▶ _BRIEF_
Please copy each line below that contains the string "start".

*** Opening SUPPLIED DATA ***

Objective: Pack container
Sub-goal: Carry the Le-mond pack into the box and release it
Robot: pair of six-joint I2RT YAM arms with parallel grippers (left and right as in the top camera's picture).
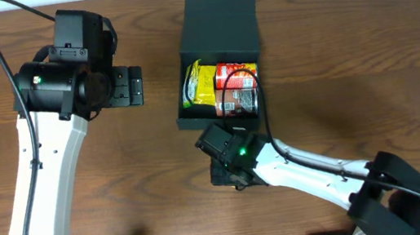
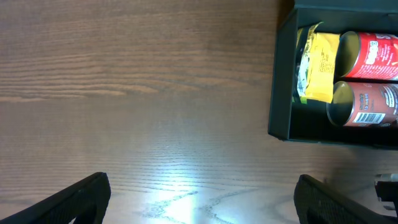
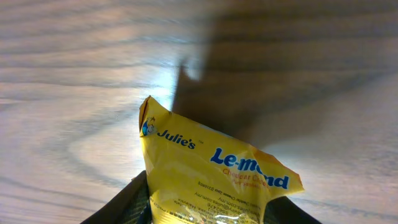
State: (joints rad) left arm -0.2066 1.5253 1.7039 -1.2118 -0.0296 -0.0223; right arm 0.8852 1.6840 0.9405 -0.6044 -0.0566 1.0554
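Yellow packet pinched in your right gripper, arm stretched low, wrist just before container; your left gripper spread wide, hovering over table beside container.

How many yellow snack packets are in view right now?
2. One yellow packet lies in the box's left side, beside the red cans; a second packet is pinched in the right hand. More may be hidden underneath.

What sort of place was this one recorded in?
Probably a robotics lab or test bench: a robot's left arm and right arm work at a wooden table, filling a black box with snack cans; the right gripper holds a yellow packet.
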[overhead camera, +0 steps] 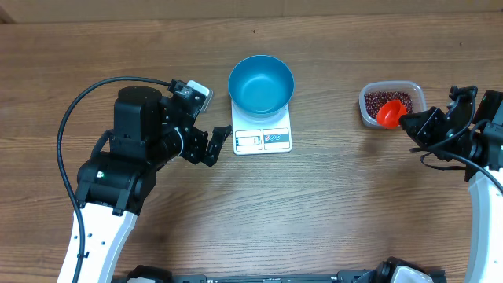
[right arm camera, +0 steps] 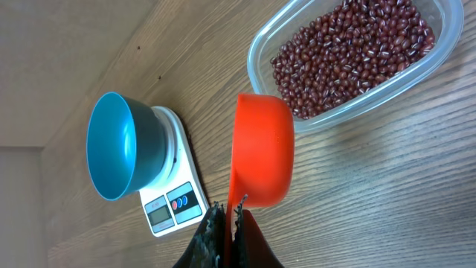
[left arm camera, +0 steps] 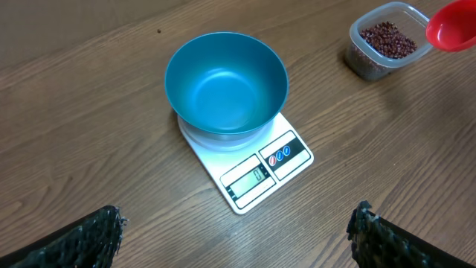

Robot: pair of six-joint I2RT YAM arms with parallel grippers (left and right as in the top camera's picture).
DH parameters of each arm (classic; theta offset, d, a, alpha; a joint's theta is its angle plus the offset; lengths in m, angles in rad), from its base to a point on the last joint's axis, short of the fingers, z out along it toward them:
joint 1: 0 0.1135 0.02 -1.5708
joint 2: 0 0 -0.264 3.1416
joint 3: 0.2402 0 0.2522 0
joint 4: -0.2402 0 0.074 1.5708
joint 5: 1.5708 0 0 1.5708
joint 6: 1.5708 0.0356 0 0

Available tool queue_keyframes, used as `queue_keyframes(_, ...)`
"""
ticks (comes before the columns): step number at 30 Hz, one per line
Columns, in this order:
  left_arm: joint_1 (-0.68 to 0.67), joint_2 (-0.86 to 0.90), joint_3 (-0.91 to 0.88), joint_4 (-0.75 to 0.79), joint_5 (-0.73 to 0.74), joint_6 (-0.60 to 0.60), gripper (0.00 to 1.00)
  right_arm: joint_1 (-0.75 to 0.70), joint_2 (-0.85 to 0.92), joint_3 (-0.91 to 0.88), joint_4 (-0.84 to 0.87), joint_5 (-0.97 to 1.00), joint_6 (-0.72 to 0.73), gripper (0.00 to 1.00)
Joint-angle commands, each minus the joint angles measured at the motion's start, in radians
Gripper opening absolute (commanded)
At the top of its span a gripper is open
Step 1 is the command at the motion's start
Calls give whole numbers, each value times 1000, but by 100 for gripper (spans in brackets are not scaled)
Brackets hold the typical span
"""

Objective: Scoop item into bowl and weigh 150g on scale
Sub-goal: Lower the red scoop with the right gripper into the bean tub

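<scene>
Status: bowl (overhead camera: 261,82) empty on scale (overhead camera: 263,140); right gripper (right arm camera: 229,223) clamped on scoop (right arm camera: 260,149), beans (right arm camera: 349,52) just ahead of it; left gripper (overhead camera: 222,140) apart, idle. No beans transferred yet.

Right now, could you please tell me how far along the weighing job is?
Done: the bowl sits on the scale, but it is empty. In hand: the right gripper is shut on the orange scoop, at the edge of the clear tub that holds the beans. The left gripper is open beside the scale. Left: all the scooping, pouring and weighing.
</scene>
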Motion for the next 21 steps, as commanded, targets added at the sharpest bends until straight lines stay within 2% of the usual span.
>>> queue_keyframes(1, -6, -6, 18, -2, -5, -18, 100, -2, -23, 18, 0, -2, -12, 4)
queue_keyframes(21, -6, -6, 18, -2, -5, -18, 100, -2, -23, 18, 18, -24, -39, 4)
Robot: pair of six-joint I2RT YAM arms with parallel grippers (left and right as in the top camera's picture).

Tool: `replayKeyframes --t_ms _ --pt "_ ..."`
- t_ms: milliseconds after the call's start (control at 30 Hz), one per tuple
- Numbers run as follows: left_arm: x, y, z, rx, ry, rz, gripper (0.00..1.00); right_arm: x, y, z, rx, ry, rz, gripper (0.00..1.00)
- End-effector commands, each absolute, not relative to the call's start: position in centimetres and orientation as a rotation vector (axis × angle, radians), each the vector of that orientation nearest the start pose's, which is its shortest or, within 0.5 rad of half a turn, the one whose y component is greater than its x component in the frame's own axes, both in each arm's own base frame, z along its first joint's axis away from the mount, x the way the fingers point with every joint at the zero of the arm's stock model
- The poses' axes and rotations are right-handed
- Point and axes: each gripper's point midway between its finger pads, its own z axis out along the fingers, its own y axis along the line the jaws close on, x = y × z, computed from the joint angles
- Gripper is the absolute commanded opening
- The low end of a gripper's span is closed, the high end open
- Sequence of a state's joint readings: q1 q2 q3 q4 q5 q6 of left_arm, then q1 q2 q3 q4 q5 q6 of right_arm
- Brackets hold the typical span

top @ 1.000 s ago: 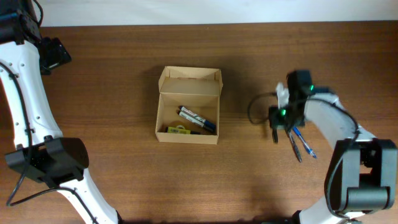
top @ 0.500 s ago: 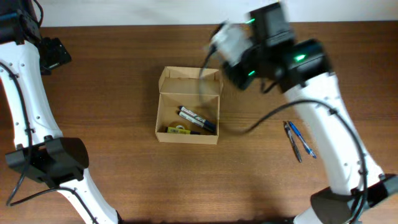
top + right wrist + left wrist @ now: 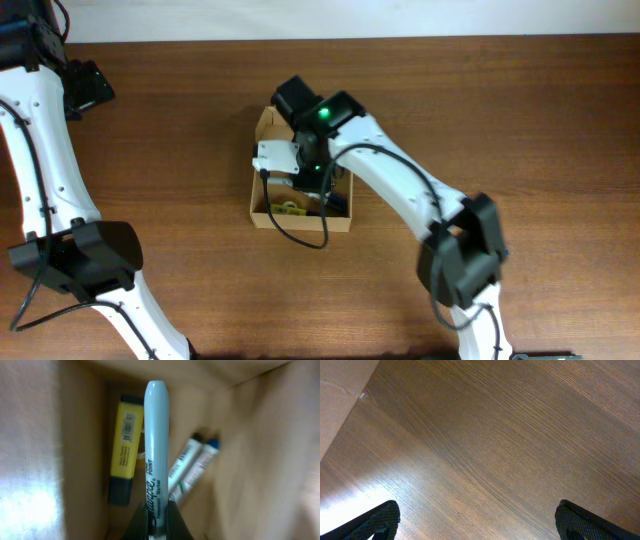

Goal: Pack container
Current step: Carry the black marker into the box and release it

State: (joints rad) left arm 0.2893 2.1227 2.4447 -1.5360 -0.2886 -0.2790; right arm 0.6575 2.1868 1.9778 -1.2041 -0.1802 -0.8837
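The container (image 3: 262, 213) is a small tan cardboard box at mid-table, its lid flap (image 3: 264, 126) standing open at the back. A yellow highlighter (image 3: 123, 448) and two markers (image 3: 193, 464) lie on its floor. My right gripper (image 3: 158, 511) hangs over the open box, shut on a pale blue-grey permanent marker (image 3: 155, 435) that points down into it. In the overhead view the right gripper (image 3: 314, 176) covers most of the box's inside. My left gripper (image 3: 480, 521) is open over bare wood at the far left of the table (image 3: 88, 84), with nothing between its fingers.
The right arm (image 3: 400, 195) stretches from the front right across to the box. The left arm (image 3: 40, 170) runs along the table's left side. A pale strip (image 3: 340, 395) borders the wood in the left wrist view.
The right arm has swung from the right side of the table, round past the back, to above the box, carrying the marker. The left arm has not moved.
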Motion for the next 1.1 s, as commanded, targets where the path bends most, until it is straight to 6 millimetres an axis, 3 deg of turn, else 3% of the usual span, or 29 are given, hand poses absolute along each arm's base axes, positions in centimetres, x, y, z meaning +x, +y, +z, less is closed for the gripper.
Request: replayKeyframes --t_ms 0,133,233,267,333,400,467,533,600,667,767,967,1067 --pt "42.2 17.8 24.4 -0.832 2.647 0.413 1.00 34.4 30.6 6.8 -2.123 2.154 0.246 0.04" --pt "42.2 17.8 24.4 -0.832 2.647 0.413 1.00 34.3 30.6 4.5 -2.097 2.237 0.270 0.04" --pt "42.2 17.8 24.4 -0.832 2.647 0.413 1.00 34.5 30.8 4.3 -2.032 2.296 0.278 0.05" --pt "42.2 17.8 24.4 -0.832 2.647 0.413 1.00 34.5 30.9 4.5 -2.010 2.312 0.277 0.08" --pt "42.2 17.8 24.4 -0.832 2.647 0.413 1.00 34.6 30.9 5.1 -1.953 2.346 0.275 0.24" --pt "42.2 17.8 24.4 -0.832 2.647 0.413 1.00 34.8 31.1 6.5 -1.894 2.360 0.276 0.27" --pt "42.2 17.8 24.4 -0.832 2.647 0.413 1.00 35.1 31.2 8.3 -1.852 2.343 0.268 0.37" --pt "42.2 17.8 24.4 -0.832 2.647 0.413 1.00 36.2 31.0 12.6 -1.702 2.330 0.199 0.43" --pt "42.2 17.8 24.4 -0.832 2.647 0.413 1.00 37.1 30.3 15.6 -1.589 2.324 0.123 0.45" --pt "42.2 17.8 24.4 -0.832 2.647 0.413 1.00 38.0 28.7 19.6 -1.453 2.298 0.011 0.46" --pt "42.2 17.8 24.4 -0.832 2.647 0.413 1.00 38.6 26.2 23.7 -1.297 2.277 -0.100 0.46" --pt "42.2 17.8 24.4 -0.832 2.647 0.413 1.00 39.6 18.4 32.1 -0.913 2.239 -0.178 0.46" --pt "42.2 17.8 24.4 -0.832 2.647 0.413 1.00 39.9 13.1 35.3 -0.676 2.242 -0.186 0.47"
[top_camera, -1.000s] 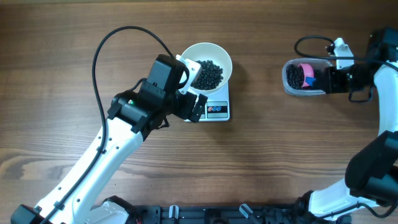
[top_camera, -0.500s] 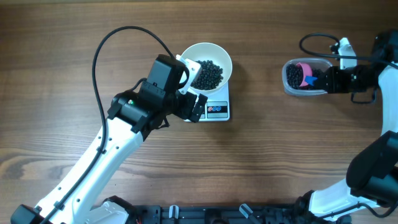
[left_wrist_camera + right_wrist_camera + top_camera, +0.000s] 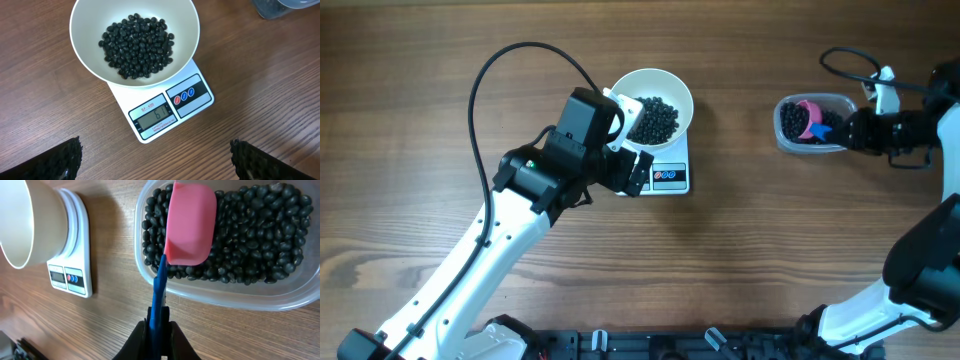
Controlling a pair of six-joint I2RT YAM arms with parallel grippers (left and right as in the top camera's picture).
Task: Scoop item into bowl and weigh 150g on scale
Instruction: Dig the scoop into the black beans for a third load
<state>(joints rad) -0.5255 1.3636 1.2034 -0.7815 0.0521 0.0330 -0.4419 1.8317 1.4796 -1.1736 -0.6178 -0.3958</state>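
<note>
The white bowl [image 3: 672,88] sits on the small white scale [image 3: 670,177] and holds a heap of black beans [image 3: 653,120]. The left wrist view shows the bowl [image 3: 90,60], the beans [image 3: 137,45] and the scale [image 3: 165,115] with its display lit. My left gripper [image 3: 629,140] hangs open at the bowl's left side, fingertips [image 3: 62,160] wide apart with nothing between them. At the far right, my right gripper [image 3: 159,330] is shut on the blue handle [image 3: 160,287] of a pink scoop [image 3: 190,222]. The scoop's cup lies on more beans [image 3: 250,235] in a clear tub [image 3: 225,296].
The left arm [image 3: 490,250] stretches diagonally across the left half of the table, its black cable [image 3: 510,60] arching above it. The tub [image 3: 788,140] stands well right of the scale with bare wood between. A black rail [image 3: 650,345] runs along the front edge.
My right arm has drawn a little to the right, the scoop staying in the tub. The left arm, bowl and scale have not moved.
</note>
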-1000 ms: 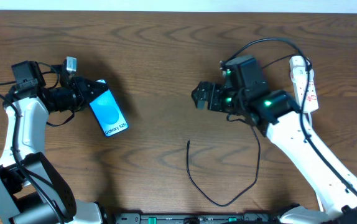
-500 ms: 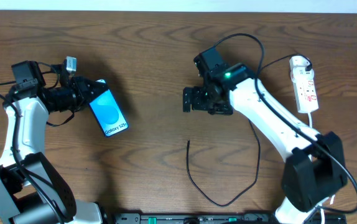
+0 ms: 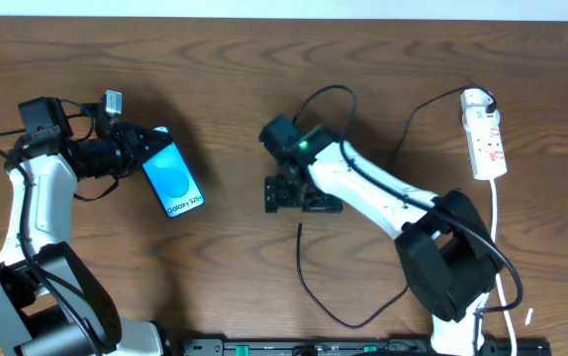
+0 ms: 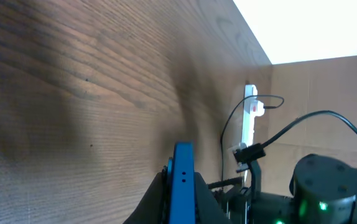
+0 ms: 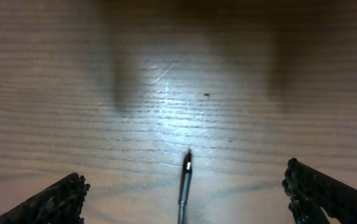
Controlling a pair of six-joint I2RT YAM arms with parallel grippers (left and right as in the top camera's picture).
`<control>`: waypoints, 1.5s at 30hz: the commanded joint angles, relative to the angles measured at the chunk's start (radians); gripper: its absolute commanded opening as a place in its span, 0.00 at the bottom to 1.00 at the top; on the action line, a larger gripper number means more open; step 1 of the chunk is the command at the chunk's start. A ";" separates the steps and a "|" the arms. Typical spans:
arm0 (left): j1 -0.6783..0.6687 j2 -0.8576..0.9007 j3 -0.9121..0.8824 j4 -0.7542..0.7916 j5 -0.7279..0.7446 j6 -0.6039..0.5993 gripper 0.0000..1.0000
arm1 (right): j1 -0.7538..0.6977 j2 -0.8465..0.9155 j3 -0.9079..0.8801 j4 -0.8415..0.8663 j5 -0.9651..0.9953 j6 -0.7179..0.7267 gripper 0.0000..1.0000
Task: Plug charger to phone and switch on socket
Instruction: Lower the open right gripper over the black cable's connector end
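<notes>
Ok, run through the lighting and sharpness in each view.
Overhead: even light, sharp throughout. Left wrist: upper right corner blown out white, while the phone edge stays crisp. Right wrist: a bright glare patch on the table above the charger tip, with the top edge in shadow.

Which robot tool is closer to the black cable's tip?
Right. The right tool is open right beside the charger tip; the left tool is far off to the side, gripping the phone.

Dark wooden table (image 3: 264, 79), glossy glare.
</notes>
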 commanded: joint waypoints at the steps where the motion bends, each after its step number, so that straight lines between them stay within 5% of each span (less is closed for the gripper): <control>1: 0.002 -0.022 0.032 -0.004 0.024 0.009 0.08 | 0.017 0.010 0.016 0.010 0.055 0.109 0.99; 45: 0.002 -0.022 0.032 -0.004 0.023 0.010 0.07 | 0.156 0.011 -0.099 -0.048 0.014 0.333 0.99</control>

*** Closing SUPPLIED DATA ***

▶ _WRITTEN SOLUTION_
Joint-angle commands, each minus the joint angles measured at the motion's start, in radians
Step 1 is the command at the motion's start
- t_ms: milliseconds after the call's start (control at 30 Hz), one per tuple
- End-effector commands, each absolute, not relative to the call's start: position in centimetres and orientation as a rotation vector (axis × angle, radians), each the vector of that orientation nearest the start pose's, which is its shortest or, within 0.5 rad of half a turn, the one whose y component is greater than its x component in the frame's own axes, both in each arm's own base frame, z along its first joint's axis away from the mount, x the way the fingers point with every joint at the zero of the arm's stock model
`<control>`: waypoints, 1.5s at 30hz: the commanded joint angles, relative to the angles measured at the chunk's start (radians); gripper: its absolute commanded opening as a place in its span, 0.00 at the bottom to 1.00 at the top; on the action line, a larger gripper number means more open; step 1 of the chunk is the command at the chunk's start. A ";" separates the steps and a "|" the arms. Typical spans:

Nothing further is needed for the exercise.